La seduta congiunta delle commissioni Lavoro e Attività produttive del Consiglio regionale, riunite per l’esame del ddl salva imprese da 160 milioni, è stata dedicata al settore delle produzioni audiovisive e degli spettacoli dal vivo, risultati tra i più colpiti dalla crisi causata dall’emergenza Covid-19.

Durante la seduta sono stati ascoltati i rappresentanti di Federcultura, Moviementu e del Coordinamento Spettacolo dal vivo. “Per noi l’emergenza non è ancora finita – ha ricordato il presidente di Federcultura Marco Benoni – ma bisogna guardare avanti e pensare al rilancio del settore”. Per questo, “anche se il ddl rappresenta uno strumento importante per garantire la ripresa, occorre individuare strumenti mirati che vadano a incidere in modo più efficace: per esempio le risorse per il nostro settore dovrebbero essere inserite tra i provvedimenti indirizzati allo sport e alla lingua sarda”.

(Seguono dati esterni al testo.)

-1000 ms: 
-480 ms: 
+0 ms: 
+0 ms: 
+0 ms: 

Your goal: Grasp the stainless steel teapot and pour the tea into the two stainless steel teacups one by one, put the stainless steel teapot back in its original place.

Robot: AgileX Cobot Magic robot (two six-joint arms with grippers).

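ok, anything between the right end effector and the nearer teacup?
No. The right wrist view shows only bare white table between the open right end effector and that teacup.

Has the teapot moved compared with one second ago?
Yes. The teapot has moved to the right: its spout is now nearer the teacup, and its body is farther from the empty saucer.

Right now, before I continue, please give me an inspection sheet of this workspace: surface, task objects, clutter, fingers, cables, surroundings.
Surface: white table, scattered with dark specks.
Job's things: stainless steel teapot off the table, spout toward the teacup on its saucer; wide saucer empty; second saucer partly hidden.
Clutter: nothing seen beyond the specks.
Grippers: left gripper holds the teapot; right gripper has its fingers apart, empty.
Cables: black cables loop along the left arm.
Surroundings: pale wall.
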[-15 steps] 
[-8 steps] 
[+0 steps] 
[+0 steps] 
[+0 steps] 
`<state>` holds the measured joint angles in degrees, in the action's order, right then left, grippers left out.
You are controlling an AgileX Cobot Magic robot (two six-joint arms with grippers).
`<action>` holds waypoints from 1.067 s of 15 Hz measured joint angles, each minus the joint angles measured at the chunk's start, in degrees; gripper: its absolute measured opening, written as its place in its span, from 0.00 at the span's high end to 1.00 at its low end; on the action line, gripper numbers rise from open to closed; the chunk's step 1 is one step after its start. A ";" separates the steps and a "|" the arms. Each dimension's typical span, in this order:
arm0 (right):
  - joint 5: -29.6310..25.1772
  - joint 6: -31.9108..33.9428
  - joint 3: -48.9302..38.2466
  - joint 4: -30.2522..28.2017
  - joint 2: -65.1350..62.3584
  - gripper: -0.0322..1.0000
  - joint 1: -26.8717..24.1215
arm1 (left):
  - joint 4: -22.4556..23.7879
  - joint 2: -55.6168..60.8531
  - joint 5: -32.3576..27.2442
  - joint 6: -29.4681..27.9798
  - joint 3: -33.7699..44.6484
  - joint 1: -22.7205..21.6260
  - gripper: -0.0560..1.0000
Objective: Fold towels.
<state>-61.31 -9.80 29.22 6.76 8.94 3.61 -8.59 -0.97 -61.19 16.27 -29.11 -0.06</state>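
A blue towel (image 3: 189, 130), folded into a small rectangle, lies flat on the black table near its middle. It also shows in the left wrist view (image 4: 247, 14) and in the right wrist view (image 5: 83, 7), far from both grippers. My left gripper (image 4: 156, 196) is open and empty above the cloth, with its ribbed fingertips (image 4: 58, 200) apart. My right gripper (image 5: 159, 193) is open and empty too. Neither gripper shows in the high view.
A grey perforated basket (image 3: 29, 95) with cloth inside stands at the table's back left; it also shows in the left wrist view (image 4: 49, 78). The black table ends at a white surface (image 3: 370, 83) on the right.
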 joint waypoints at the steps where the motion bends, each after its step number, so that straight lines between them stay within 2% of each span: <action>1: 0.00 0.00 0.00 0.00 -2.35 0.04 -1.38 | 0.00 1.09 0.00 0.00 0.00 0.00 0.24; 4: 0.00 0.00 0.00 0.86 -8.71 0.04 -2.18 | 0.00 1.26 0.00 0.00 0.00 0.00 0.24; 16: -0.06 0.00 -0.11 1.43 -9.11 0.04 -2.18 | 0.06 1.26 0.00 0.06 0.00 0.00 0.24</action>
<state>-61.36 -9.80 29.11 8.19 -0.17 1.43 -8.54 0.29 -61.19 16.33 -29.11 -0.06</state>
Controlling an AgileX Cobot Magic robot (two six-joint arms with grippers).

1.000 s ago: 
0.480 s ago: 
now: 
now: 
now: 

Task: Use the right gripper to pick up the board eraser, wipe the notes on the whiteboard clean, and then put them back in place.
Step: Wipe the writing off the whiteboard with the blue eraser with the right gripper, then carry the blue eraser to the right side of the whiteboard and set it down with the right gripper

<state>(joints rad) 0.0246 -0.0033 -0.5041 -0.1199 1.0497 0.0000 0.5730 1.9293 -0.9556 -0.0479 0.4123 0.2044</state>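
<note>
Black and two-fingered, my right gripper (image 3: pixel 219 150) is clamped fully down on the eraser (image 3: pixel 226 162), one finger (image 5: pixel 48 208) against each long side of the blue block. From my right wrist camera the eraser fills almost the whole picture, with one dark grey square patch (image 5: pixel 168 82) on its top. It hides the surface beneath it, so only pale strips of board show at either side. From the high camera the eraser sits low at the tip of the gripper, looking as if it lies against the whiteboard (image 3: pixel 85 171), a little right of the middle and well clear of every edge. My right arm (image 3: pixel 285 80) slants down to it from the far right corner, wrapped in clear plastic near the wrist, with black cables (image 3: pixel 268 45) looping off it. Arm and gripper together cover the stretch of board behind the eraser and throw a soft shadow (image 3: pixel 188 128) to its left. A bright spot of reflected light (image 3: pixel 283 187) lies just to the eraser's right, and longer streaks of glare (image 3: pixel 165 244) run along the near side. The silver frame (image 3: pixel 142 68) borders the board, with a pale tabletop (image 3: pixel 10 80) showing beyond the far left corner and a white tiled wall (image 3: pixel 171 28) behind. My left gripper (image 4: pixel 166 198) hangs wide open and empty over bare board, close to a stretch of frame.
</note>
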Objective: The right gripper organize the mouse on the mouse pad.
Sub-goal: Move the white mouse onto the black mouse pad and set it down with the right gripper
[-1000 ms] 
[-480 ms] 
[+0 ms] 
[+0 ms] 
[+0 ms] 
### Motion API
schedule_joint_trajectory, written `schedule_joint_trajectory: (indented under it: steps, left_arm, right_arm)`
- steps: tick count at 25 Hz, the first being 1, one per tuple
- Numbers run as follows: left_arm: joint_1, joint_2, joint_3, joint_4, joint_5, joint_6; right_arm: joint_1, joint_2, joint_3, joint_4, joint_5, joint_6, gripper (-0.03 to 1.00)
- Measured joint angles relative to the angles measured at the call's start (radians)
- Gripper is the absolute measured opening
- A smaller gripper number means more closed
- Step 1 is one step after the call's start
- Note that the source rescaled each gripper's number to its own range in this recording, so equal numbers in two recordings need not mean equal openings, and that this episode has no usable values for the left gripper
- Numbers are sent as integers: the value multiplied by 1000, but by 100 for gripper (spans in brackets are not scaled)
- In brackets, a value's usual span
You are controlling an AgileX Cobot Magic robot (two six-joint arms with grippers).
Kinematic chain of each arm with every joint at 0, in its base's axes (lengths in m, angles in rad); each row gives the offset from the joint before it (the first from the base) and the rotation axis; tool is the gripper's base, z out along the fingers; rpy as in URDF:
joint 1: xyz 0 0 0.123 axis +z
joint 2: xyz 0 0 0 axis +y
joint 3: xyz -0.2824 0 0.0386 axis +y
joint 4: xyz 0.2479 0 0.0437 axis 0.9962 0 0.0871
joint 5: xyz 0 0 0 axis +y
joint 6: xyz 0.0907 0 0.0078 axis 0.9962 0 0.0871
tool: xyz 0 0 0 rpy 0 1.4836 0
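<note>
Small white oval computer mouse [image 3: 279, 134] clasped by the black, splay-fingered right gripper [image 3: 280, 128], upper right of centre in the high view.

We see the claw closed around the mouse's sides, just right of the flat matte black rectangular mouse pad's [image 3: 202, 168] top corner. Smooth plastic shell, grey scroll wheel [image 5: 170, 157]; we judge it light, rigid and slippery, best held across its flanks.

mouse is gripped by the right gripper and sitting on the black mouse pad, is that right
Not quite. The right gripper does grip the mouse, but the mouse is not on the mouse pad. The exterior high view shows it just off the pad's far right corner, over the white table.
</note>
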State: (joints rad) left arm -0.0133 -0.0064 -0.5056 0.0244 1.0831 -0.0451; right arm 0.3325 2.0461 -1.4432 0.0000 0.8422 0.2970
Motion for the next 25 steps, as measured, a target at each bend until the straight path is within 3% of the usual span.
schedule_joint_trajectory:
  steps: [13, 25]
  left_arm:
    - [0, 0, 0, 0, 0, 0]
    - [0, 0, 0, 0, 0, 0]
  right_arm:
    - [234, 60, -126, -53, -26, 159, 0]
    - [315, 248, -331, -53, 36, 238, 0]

Roberta Aloisio di Moviementu ha chiesto “la costituzione di un fondo straordinario da un milione di euro per il riavvio delle produzioni: prevedendo un finanziamento massimo di 25mila euro a impresa si potrebbero finanziare circa 70 opere”. E poi la costituzione di “un fondo speciale per la sicurezza da almeno 500mila euro”. Giulio Landis di Coordinamento Spettacolo dal vivo ha confermato che il loro “è il comparto senza dubbio più penalizzato dall’emergenza Covid. I fatturati delle imprese di spettacolo sono stati cancellati”. E ha proposto la convocazione di un tavolo di confronto da parte dell’assessorato alla Cultura per il riavvio delle attività. Tutti indistintamente hanno chiesto che siano replicati con urgenza i bandi CulturaLab, Scrable Lab, Identity Lab, Domos de sa cultura, e Residenze Artistiche.